Guia para uma vida diferente
A pobreza era, no fim de uma década de inflação galopante e FMI, uma espécie de doença endémica que ia até aos ossos e corrompia os sonhos, parecia não ter cura
As mães não diziam às filhas para ir estudar, não era assim no Laranjal e nos lugares como a curva de estrada onde cresci. Nesses becos, ladeiras e caminhos o futuro era arranjar um trabalho, um marido, uma família e deixar a universidade para os filhos dos doutores da cidade e a gente da alta, duas categorias de pessoas que escasseavam lá por cima. A vida tinha um ritmo e uma lógica e, em 1989, era esquisito alguém meter na cabeça um plano que destoasse disto.
A pobreza era, no fim de uma década de inflação galopante e FMI, uma espécie de doença endémica que ia até aos ossos e corrompia os sonhos, parecia não ter cura. O dinheiro começava a entrar na economia, havia fundos europeus, cursos de formação pagos, mas, por dentro, na maneira de pensar estava como antes. Os filhos dos pobres seriam operários; as licenciaturas ficavam para a classe média.
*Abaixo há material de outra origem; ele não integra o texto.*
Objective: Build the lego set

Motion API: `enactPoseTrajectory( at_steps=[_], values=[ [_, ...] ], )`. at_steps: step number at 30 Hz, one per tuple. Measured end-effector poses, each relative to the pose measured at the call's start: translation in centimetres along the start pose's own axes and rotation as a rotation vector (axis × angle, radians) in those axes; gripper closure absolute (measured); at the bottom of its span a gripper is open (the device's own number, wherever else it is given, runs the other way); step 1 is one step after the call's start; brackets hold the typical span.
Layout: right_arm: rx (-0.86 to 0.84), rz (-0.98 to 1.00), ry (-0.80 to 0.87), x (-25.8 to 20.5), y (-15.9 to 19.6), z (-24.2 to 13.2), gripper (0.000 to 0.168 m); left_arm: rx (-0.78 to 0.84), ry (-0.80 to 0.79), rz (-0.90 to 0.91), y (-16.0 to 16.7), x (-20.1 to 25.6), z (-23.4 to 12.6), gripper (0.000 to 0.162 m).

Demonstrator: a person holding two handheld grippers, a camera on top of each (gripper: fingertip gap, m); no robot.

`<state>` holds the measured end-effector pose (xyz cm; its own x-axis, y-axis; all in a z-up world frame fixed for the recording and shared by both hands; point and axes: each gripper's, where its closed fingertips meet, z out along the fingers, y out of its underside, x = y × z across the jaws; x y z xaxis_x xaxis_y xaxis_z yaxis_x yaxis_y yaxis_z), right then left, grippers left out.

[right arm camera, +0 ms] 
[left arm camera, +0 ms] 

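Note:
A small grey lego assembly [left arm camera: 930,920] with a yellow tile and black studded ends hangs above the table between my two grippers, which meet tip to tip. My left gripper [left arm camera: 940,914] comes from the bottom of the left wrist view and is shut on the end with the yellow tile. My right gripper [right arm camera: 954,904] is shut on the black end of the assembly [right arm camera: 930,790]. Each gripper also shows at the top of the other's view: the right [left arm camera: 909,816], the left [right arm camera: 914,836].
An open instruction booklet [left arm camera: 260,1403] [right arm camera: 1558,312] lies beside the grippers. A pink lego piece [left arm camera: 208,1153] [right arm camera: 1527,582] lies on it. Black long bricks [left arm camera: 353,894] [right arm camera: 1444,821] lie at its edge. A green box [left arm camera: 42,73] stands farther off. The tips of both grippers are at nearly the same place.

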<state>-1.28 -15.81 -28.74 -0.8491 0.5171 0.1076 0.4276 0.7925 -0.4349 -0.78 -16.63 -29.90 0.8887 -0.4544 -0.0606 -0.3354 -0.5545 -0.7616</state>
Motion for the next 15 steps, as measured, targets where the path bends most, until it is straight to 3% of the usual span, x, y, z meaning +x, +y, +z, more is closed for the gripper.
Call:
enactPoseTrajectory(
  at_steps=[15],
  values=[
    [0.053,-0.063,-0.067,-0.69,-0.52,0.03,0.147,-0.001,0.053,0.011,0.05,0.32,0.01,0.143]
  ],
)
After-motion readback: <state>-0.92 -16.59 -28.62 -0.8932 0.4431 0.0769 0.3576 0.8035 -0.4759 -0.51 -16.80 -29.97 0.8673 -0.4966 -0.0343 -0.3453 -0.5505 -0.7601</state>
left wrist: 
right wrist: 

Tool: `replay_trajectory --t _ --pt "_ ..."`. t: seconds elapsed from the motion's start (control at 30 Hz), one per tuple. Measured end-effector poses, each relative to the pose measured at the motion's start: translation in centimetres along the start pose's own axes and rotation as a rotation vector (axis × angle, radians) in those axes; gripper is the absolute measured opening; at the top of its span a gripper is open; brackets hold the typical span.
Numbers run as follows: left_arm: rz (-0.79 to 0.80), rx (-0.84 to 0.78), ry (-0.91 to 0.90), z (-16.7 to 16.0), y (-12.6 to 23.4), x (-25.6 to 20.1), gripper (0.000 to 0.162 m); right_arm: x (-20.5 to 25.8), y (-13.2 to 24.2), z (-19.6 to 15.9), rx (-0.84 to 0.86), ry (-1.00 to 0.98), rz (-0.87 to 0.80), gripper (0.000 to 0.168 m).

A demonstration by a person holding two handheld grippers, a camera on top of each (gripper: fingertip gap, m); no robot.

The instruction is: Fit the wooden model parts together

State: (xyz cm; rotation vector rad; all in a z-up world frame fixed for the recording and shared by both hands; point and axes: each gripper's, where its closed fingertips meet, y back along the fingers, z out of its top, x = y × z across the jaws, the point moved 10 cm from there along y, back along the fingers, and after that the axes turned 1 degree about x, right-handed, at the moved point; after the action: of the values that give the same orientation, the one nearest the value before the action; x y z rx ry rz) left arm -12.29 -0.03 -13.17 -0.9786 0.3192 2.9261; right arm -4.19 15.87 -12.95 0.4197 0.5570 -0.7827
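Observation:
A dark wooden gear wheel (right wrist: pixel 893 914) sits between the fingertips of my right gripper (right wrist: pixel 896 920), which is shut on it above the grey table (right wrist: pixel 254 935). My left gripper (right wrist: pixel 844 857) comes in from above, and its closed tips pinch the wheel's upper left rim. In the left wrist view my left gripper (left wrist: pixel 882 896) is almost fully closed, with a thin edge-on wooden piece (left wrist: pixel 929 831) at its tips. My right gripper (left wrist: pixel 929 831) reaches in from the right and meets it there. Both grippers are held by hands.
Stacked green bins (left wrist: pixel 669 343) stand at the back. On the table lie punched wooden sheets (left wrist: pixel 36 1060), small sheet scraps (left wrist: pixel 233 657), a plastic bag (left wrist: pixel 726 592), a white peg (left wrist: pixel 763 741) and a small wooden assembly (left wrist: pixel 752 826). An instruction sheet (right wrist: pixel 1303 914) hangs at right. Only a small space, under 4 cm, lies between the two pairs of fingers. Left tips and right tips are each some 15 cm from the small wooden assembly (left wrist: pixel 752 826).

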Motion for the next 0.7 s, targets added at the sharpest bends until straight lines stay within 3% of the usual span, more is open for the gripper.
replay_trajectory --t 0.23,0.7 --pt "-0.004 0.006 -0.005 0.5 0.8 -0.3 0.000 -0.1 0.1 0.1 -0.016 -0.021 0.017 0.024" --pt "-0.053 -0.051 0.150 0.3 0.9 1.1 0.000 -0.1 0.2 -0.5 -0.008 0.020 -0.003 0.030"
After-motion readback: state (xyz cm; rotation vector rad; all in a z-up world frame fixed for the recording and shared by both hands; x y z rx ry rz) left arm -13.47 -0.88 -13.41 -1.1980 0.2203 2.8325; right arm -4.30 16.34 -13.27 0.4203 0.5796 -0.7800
E, por isso, quando comprei o guia do ensino superior na papelaria, soaram os alarmes. Nós não íamos estudar, nós não tínhamos dinheiro. A minha mãe não estava preparada para me largar no mundo, assim, com 18 anos e, pior, queria proteger-me de um desgosto e do mal de sonhar demais. O projeto era mais simples: tirava um curso de professora, aqui, debaixo da asa, era bom, não era? Na minha cabeça não era.
Tudo o que me lembro do Verão de 1989 está ligado à candidatura, os exames, às notas e a uma estranha de sensação de já não estar bem em casa como antes, embora continuasse a dormir no mesmo quarto, a ir aos domingos à tarde a casa da minha tia Alice e a comer os lanches com chocolates que a minha tia Teresa fazia quando estava de férias do colégio. Eu já não estava bem ali, tinha começado a imaginar como seria Lisboa, as pessoas, os colegas e o curso.
O futuro, o que ia começar, não incluía a rotina do Laranjal, era como se me estivesse a despedir, como se tudo fosse transitório ou provisório. A minha vida estava prestes a iniciar-se noutro lugar, a muitos quilómetros de distância, com outras pessoas, noutra cidade e com hábitos diferentes. Eu não fazia ideia que teria, depois, nos dias mais solitários, saudades do aconchego que, naquele último Verão antes da faculdade, me pareceu sufocante.
O aconchego com que a minha mãe e as minhas tias tentavam manter-me por perto. Em Lisboa – essa Lisboa que representava todo o território continental – não teria pequeno almoço feito e roupa passada, mas eu tinha decidido que ia. E tinha percebido que, para ir, teria de tratar da bolsa de estudo, da passagem, do desconto da passagem, de um lugar para ficar. E foi parte da aventura tratar de tudo isso com 18 anos, sem saber bem por onde começar e sem me permitir ter vergonha.
E não sei onde fui buscar coragem para fazer tudo o que fiz numa época em que as mães não diziam às filhas para ir estudar, em que a pobreza era endémica e as pessoas pensavam, de facto, que a universidade era só para os filhos dos doutores. Fácil não foi, mas alegra-me pensar que parte destes tabus se quebraram nos últimos 30 anos. O normal é estudar, fazer a licenciatura, mestrado e doutoramento, o normal é sonhar mais e ninguém estranha.
E isso é bom. O que ainda não se curou foi esta pobreza, esta falta de dinheiro endémica.